-- What is expected --
Look below and pull out each line with the word "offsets".

Stored data:

------------------------

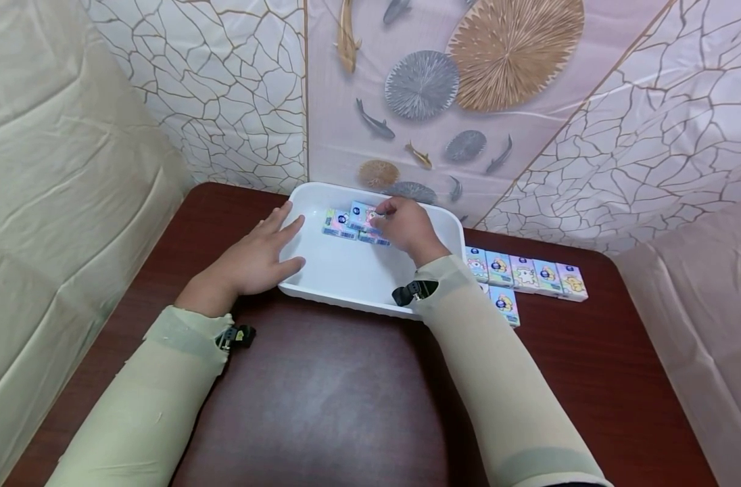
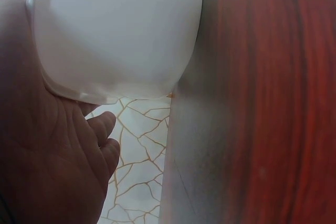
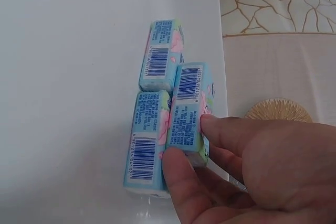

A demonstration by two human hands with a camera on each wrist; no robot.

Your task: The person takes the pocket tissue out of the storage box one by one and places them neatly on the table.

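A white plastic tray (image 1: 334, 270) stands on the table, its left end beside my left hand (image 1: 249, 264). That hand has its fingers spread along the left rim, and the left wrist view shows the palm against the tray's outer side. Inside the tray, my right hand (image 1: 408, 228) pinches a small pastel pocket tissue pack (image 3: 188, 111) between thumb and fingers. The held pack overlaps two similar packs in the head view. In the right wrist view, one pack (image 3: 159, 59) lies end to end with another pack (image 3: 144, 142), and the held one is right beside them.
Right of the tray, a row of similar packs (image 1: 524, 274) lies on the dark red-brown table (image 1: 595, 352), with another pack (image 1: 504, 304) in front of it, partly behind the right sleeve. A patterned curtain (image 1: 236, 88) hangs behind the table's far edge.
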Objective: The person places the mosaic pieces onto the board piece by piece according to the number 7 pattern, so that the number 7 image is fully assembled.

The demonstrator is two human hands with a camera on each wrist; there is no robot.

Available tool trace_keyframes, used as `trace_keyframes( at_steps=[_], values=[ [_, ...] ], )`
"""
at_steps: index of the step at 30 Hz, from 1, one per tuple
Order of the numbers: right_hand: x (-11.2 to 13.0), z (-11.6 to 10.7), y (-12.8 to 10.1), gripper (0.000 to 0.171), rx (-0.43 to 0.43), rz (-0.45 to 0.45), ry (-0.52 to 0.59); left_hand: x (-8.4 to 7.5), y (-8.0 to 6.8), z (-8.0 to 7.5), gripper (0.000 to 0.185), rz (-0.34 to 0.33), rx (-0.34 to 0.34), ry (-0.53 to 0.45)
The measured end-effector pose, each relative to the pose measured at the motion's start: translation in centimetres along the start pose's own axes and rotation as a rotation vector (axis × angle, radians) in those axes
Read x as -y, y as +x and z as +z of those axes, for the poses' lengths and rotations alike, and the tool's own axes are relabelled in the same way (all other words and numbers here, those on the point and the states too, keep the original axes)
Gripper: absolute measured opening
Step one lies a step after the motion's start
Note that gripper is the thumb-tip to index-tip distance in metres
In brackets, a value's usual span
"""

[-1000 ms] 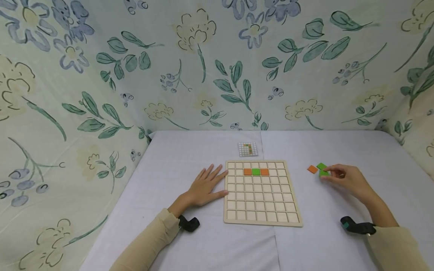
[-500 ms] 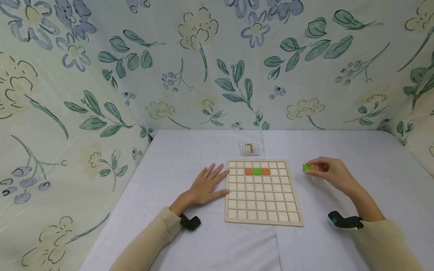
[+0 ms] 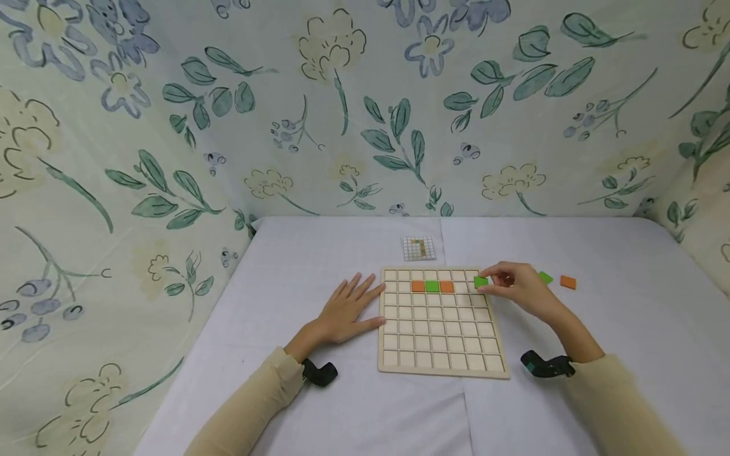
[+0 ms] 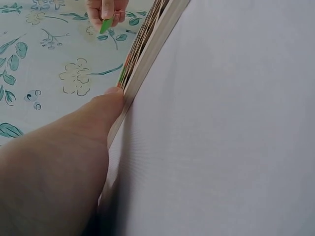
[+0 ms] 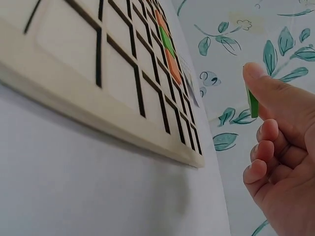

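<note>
A square wooden grid board [image 3: 388, 364] lies on the table, with an orange tile [image 3: 419, 287], a green tile [image 3: 432, 287] and a second orange tile [image 3: 447, 287] side by side in its second row. My right hand [image 3: 521, 291] pinches another green tile [image 3: 481, 282] between thumb and fingers, above the board's upper right edge. That pinched tile shows edge-on in the right wrist view, raised off the board. Flat beside the board, my left hand [image 3: 345, 316] has its fingers spread, and the fingertip and thumb touch the left rim.
Right of the board, partly behind my right hand, lie a loose green tile [image 3: 545, 277] and a loose orange tile [image 3: 568, 282]. A small printed grid card [image 3: 418, 248] lies behind the board. A floral curtain [image 3: 342, 126] rises behind the white-covered table [image 3: 308, 253].
My right hand has picked a green tile from the loose pile and carried it left to the board's upper right edge. The left hand has stayed in place.
</note>
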State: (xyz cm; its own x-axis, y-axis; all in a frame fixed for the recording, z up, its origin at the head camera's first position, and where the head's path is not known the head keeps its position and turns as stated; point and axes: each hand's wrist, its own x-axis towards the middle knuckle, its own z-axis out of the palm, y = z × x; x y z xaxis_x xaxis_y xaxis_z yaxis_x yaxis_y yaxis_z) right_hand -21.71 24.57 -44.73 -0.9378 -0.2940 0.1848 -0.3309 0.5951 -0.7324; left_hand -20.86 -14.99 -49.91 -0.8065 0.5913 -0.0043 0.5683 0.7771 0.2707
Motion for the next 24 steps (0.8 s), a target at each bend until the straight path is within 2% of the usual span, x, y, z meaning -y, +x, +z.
trace_keyframes(
  at_steps=[9,18,24],
  values=[
    [1.0,2.8,1.1,0.025,0.088,-0.016,0.06,0.2,0.0,0.2,0.08,0.006,-0.02,0.002],
    [1.3,4.7,1.7,0.028,0.121,-0.051,0.086,0.3,0.0,0.3,0.08,0.006,-0.033,0.01],
    [1.3,5.3,1.7,0.025,0.125,-0.054,0.063,0.1,-0.1,0.3,0.08,-0.009,-0.012,0.017]
  ],
)
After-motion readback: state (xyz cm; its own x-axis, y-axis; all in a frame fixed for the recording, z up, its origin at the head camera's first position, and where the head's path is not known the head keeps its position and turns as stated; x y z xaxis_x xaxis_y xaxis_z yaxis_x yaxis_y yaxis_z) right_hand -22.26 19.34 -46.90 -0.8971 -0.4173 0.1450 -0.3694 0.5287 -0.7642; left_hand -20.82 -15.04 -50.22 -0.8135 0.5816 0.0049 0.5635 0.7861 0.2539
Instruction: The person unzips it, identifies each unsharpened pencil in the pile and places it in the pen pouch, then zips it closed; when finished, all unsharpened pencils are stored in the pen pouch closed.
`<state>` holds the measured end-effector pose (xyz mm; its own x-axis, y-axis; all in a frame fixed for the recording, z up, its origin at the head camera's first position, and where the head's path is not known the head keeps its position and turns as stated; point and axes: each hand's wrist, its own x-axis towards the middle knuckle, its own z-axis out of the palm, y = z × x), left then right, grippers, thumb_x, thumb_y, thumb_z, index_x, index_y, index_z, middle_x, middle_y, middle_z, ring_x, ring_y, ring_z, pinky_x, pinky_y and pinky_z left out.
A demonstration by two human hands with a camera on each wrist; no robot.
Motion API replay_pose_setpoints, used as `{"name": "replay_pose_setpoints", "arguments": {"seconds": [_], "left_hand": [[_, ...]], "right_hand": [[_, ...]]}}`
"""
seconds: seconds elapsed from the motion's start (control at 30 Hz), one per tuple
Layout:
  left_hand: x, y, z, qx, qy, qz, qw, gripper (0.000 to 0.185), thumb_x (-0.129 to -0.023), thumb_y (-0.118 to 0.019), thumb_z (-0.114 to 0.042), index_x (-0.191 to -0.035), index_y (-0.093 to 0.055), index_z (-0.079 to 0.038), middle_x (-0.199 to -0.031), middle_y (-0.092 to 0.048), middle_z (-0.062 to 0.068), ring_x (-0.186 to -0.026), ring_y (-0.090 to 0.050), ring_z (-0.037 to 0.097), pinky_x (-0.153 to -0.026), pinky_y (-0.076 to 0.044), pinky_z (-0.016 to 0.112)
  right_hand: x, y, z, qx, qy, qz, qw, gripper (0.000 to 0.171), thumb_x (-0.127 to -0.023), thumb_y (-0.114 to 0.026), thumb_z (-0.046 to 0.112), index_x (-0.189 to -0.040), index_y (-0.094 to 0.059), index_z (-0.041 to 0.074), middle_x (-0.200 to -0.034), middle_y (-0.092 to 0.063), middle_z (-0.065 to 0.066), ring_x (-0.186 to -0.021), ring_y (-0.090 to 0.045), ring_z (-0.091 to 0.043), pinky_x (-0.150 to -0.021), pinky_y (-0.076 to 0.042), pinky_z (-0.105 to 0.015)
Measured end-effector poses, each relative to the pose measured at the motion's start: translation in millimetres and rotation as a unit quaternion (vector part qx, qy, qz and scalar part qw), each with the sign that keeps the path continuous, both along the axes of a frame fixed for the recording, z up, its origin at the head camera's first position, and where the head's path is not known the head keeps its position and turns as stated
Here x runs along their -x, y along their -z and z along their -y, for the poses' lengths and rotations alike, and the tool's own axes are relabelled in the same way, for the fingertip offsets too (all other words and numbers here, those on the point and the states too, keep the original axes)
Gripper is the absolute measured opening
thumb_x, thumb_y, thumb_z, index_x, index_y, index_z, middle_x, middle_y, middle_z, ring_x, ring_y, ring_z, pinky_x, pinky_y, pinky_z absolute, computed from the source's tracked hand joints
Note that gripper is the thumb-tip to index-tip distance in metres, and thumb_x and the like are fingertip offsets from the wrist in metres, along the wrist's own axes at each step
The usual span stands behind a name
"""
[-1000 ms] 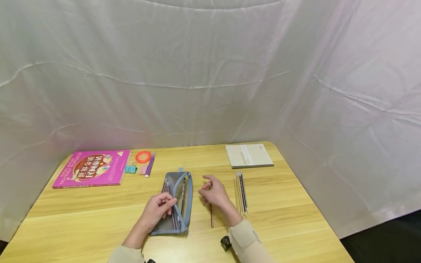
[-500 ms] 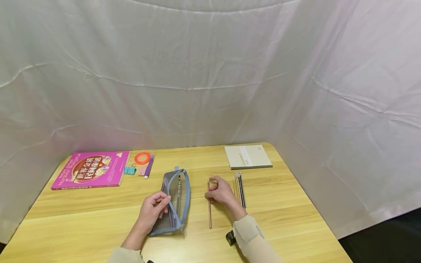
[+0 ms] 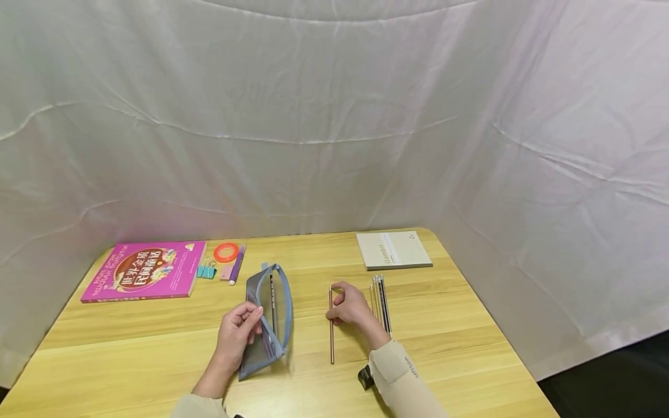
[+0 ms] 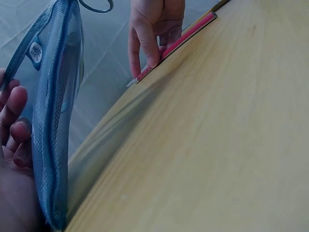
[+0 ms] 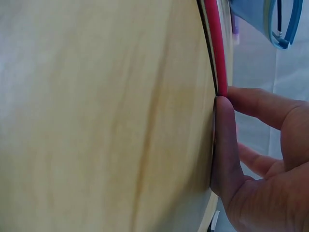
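Observation:
My left hand (image 3: 235, 334) pinches the near-left edge of a blue-grey mesh pencil case (image 3: 254, 351), which tilts up with its zip mouth gaping to the right. Inside lie a black patterned pencil and some purplish ones, seen through the opening. In the left wrist view the case (image 4: 50, 121) stands on edge against the curled fingers. My right hand (image 3: 352, 306) is at the far end of a red pencil (image 3: 331, 342) lying lengthwise on the table. In the right wrist view, thumb and index finger pinch the red pencil (image 5: 217, 43) from either side.
Right of my right hand lies a row of several black and gold pencils (image 3: 384, 305). A pale notebook (image 3: 394, 249) is at the back right. At the back left are a magenta book (image 3: 180, 273), an orange tape ring (image 3: 216, 252), teal binder clips (image 3: 206, 271) and a purple marker (image 3: 237, 267).
The pencil case has been drawn left and tipped up, its mouth wider. My right hand has come down and its fingers have closed on the red pencil, which has shifted slightly left.

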<state>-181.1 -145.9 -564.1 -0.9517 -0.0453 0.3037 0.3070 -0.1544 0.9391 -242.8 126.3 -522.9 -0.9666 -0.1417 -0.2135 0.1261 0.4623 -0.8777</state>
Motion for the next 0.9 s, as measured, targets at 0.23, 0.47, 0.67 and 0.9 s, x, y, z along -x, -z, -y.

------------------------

-- Solution to the exercise --
Here x runs along their -x, y along their -z and z along their -y, for the poses' lengths and rotations alike, and the tool's own axes are relabelled in the same way, for the fingertip offsets too (all other words and numbers here, those on the point and the states too, keep the original axes)
Note that gripper is the thumb-tip to index-tip distance in metres, and thumb_x and the like are fingertip offsets from the wrist in metres, along the wrist's own axes at each step

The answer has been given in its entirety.